Unselfish play key for fourth straight MVC title


Brian Hayes

Wichita State forward Zach Brown leaps for a pass to Austin Reeves in the corner against Loyola. Wichita State beat out Loyola 87 – 75 in Koch Arena in January.

Wichita State scores 81 points per game to cruise through a 21-4 record and move into a tie for first in the Missouri Valley Conference.

There is one aspect on the court, however, that is overlooked by the statistics: unselfish play.

“They’re definitely unselfish,” head coach Gregg Marshall said. “There are times when we should shoot the ball instead of pass it. I think sometimes we pass up really good shots for really good shooters…Generally that’s a positive. They don’t care who scores. They just want to win the game.”

The Shockers dish out 17.2 assists per game, compared to 10.8 assists by their opponents. The team has dished out 20 or more assists as a team eight times this season, resulting in eight blowout victories.

“It’s in practice every day: we learn to move the ball when we run our plays, and just play together,” sophomore forward Markis McDuffie said. “We have a lot of guys who can score. Everybody has to eat and go get theirs, and if we play as a team and do that, we should be fine.”

Freshman guard Austin Reaves said the team’s ability to share the ball and wanting other teammates to score was something that drew his attention even more to play for Wichita State.

“You see it everyday in practice, people not being selfish, making the extra pass,” Reaves said. “Even after that, if they’re open, making a better pass to get an even more open shot. That’s something I’d seen even last year on the team [as a recruit], and that’s something that made me want to come here even more.”

Unselfishness is not just something taught by enforcing multiple passes; the Shockers genuinely enjoy seeing their teammates score, break their own records, and have success on the court. When the Shockers have lost, one of the reasons was due to their lack of sharing the ball.

In WSU’s four losses, they have dished out only 10.5 assists as a team.

“[Playing with an unselfish team] is fun,” McDuffie said. “It’s great basketball. You always want to see guys on the same page and everyone just doing their thing. That’s what we love to see, it just boosts our confidence.”

The Shockers’ unselfish attitude is not only on the court, but the players carry it over off the court as well. Even when one player has a standout game, whether it be leading scorer or breaking personal records, the players relay the credit onto their teammates and coaches instead of taking the credit for themselves.

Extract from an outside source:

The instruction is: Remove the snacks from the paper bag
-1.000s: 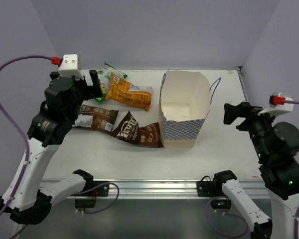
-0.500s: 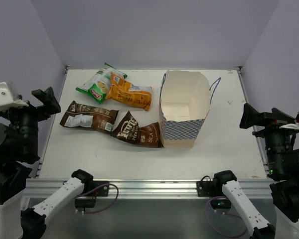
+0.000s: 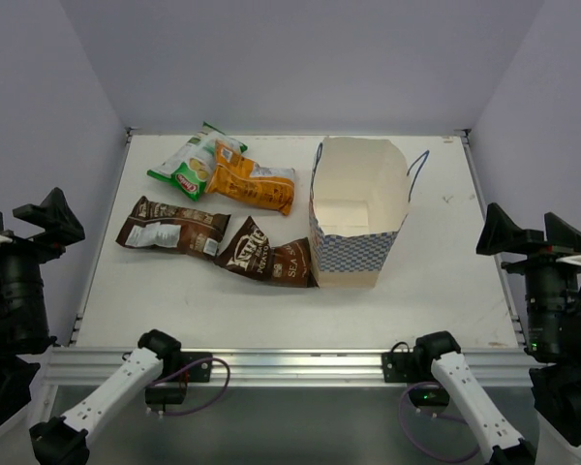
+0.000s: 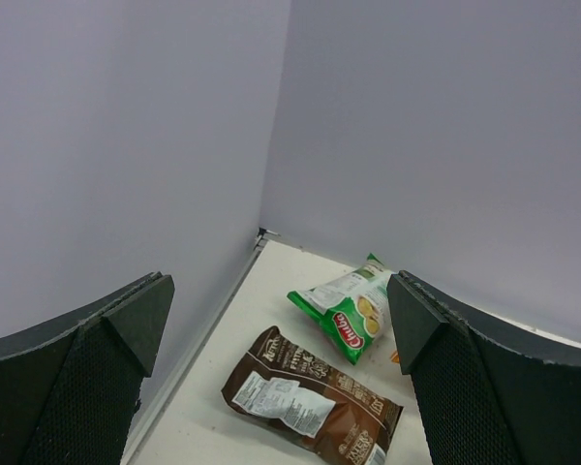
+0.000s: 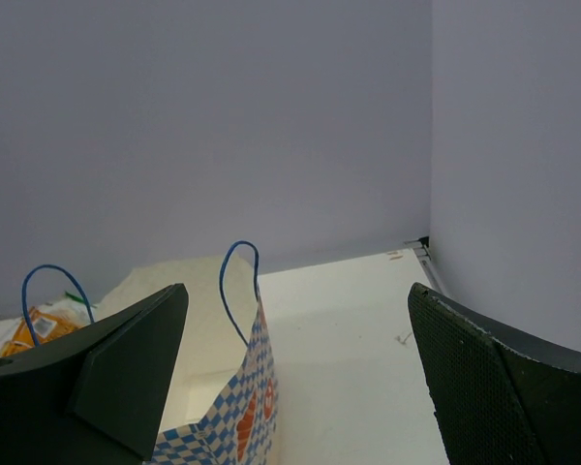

That was also seen in the dominating effort on Saturday night against Illinois State. The Shockers dished out 17 assists to shoot 56 percent, with a career-high 18 points coming from junior Conner Frankamp.

Frankamp shot most of his 10 attempts from the floor off catch and shoot, often finding the open looks at the rim.

“[About his 18 points] I’m just taking the open shot when it’s there, and my teammates are doing a great job of finding me when I am open. So a lot of the credit has to go to them,” Frankamp said.

WSU will look to continue its path of team play, facing Missouri State at 8 p.m. Thursday at Charles Koch Arena.